• **WHAT IS REQUIRED**:
Could you return the whole listing exactly?

• **DATA FOR THIS TASK**:

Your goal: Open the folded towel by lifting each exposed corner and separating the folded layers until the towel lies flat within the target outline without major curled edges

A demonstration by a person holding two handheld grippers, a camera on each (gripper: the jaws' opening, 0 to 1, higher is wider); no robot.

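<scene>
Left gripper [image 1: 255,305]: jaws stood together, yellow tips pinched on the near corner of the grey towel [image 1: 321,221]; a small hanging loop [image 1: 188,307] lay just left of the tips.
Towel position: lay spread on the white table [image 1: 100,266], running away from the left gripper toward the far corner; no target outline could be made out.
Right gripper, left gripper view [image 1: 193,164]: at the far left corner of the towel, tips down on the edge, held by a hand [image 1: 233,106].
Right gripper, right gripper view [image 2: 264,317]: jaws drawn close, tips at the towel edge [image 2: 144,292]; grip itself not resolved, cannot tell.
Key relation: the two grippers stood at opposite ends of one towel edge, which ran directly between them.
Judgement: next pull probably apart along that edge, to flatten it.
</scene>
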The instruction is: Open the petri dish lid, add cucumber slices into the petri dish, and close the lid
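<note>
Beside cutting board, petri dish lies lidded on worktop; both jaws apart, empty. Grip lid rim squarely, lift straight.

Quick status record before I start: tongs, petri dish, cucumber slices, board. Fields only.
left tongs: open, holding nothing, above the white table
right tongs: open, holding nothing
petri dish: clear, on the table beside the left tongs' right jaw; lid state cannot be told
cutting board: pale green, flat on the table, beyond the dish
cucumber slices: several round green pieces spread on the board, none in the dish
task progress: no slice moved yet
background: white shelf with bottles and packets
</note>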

• **RESPONSE BOX**:
Your goal: Open the folded towel by lifting each exposed corner and separating the folded layers until the towel lies flat within the target outline without major curled edges

A demonstration by a person holding two handheld grippers, a camera on each (gripper: the jaws' opening, 0 to 1, higher is wider); no robot.

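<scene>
Left gripper [image 1: 255,305]: jaws stood together, yellow tips pinched on the near corner of the grey towel [image 1: 321,221]; a small hanging loop [image 1: 188,307] lay just left of the tips.
Towel position: lay spread on the white table [image 1: 100,266], running away from the left gripper toward the far corner; no target outline could be made out.
Right gripper, left gripper view [image 1: 193,164]: at the far left corner of the towel, tips down on the edge, held by a hand [image 1: 233,106].
Right gripper, right gripper view [image 2: 264,317]: jaws drawn close, tips at the towel edge [image 2: 144,292]; grip itself not resolved, cannot tell.
Key relation: the two grippers stood at opposite ends of one towel edge, which ran directly between them.
Judgement: next pull probably apart along that edge, to flatten it.
</scene>
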The instruction is: Open the petri dish lid, add cucumber slices into the petri dish, and close the lid
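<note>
Beside cutting board, petri dish lies lidded on worktop; both jaws apart, empty. Grip lid rim squarely, lift straight.

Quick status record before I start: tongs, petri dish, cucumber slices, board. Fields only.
left tongs: open, holding nothing, above the white table
right tongs: open, holding nothing
petri dish: clear, on the table beside the left tongs' right jaw; lid state cannot be told
cutting board: pale green, flat on the table, beyond the dish
cucumber slices: several round green pieces spread on the board, none in the dish
task progress: no slice moved yet
background: white shelf with bottles and packets
</note>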

Nothing else remains to be done for this exercise.